Apr 11, 2005 14:32
I'm really tired. I like don't sleep hardly at all. Lilly almost always goes to bed at 10 but I'm always up til like 3am. I hate sleep sometimes but I only get about 3 hours of sleep every night. I still have nightmares and everything. It's really hard.
I don't know what you want me to say really. I'm trying to think of stuff to update you guys on but I can't really think of anything.
Um I like my new therapist. I finally found one that listens to me so that's good. I had 4 different therapists in the year and a half that I've lived with my aunt. But the one I have now is really nice and it seems like she cares. The other ones didn't.
So we're kinda working on my problems and stuff. It always seems like when we fix one problem I just get another. Like for a while all the window and the doors in the house had to be locked all the time and I got through that but now I'm scared to go out of the house by myself, even just out on the front porch. There's so much things wrong with me. It's like I'm scared of everything. My therapist always says that one day we'll fix everything. I guess there's a lot to undo or something. Since I was really little anyway. Probably since I was born.
Sometimes it's like I can't handle all this. Therapy is hard and it makes me talk about everything and it brings everything back and I just want to forget and lie to myself and stuff that it never happened and that I'm somebody else.
Um my eating is a little better now too. It's really hard though. I have to like think about it everyday and make sure I take care of myself. My therapist is doing this whole confidence building thing with me and I think it's helping a little. I think I have more confidence and stuff now but I still have to work on it.

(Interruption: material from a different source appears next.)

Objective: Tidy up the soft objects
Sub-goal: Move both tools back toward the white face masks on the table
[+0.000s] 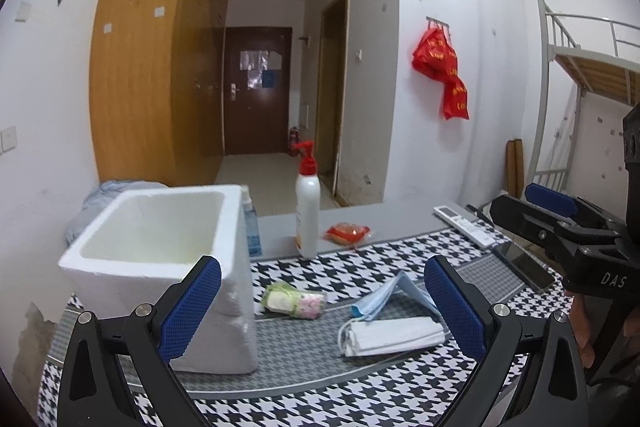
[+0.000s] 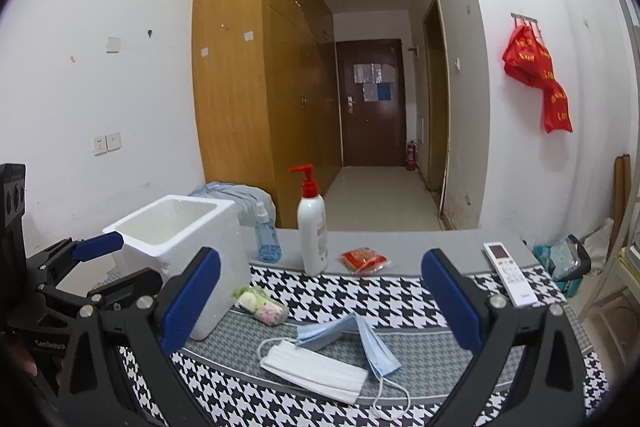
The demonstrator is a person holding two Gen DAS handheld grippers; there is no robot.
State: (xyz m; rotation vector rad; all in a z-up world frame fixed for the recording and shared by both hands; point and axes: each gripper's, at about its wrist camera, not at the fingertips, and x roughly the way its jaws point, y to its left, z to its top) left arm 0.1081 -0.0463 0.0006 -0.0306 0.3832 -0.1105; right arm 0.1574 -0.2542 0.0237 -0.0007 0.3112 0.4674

I don't miss my dad anymore either. I don't know if you knew about that but I missed him for a long time. That prolly sounds stupid right? It is and I know it is but he's the only one I ever had my whole life and even though he beat and raped me I guess a little bit of me loved him anyway or something. I don't know anyway. My therapist says it's ok to miss him because of that but just to understand that he didn't have rights to do what he did and that he didn't love me the way he was supposed to.
But I don't miss him anymore. My life is lots better now.
I'm trying really hard to start liking church and God again. Some of the ladies in the church kinda watch over me and Lilly. It's kinda nice. They invide me to their women's activities even though I'm too young. They keep telling me that I'm a good mom to Lilly. I hope I am. I just do my best. I never even babysat before I was pregnant. I don't have any little brothers or sisters and wasn't around other kids because my dad never let me. I'm just trying to do the best job I can and hopefully Lilly turns out alright. I just know one thing, no one will ever do to Lilly what they did to me. They'll have to kill me first and I'd put up a big fight.
Um I don't know what else you want to know about and Lilly is fussing right now so I gotta go.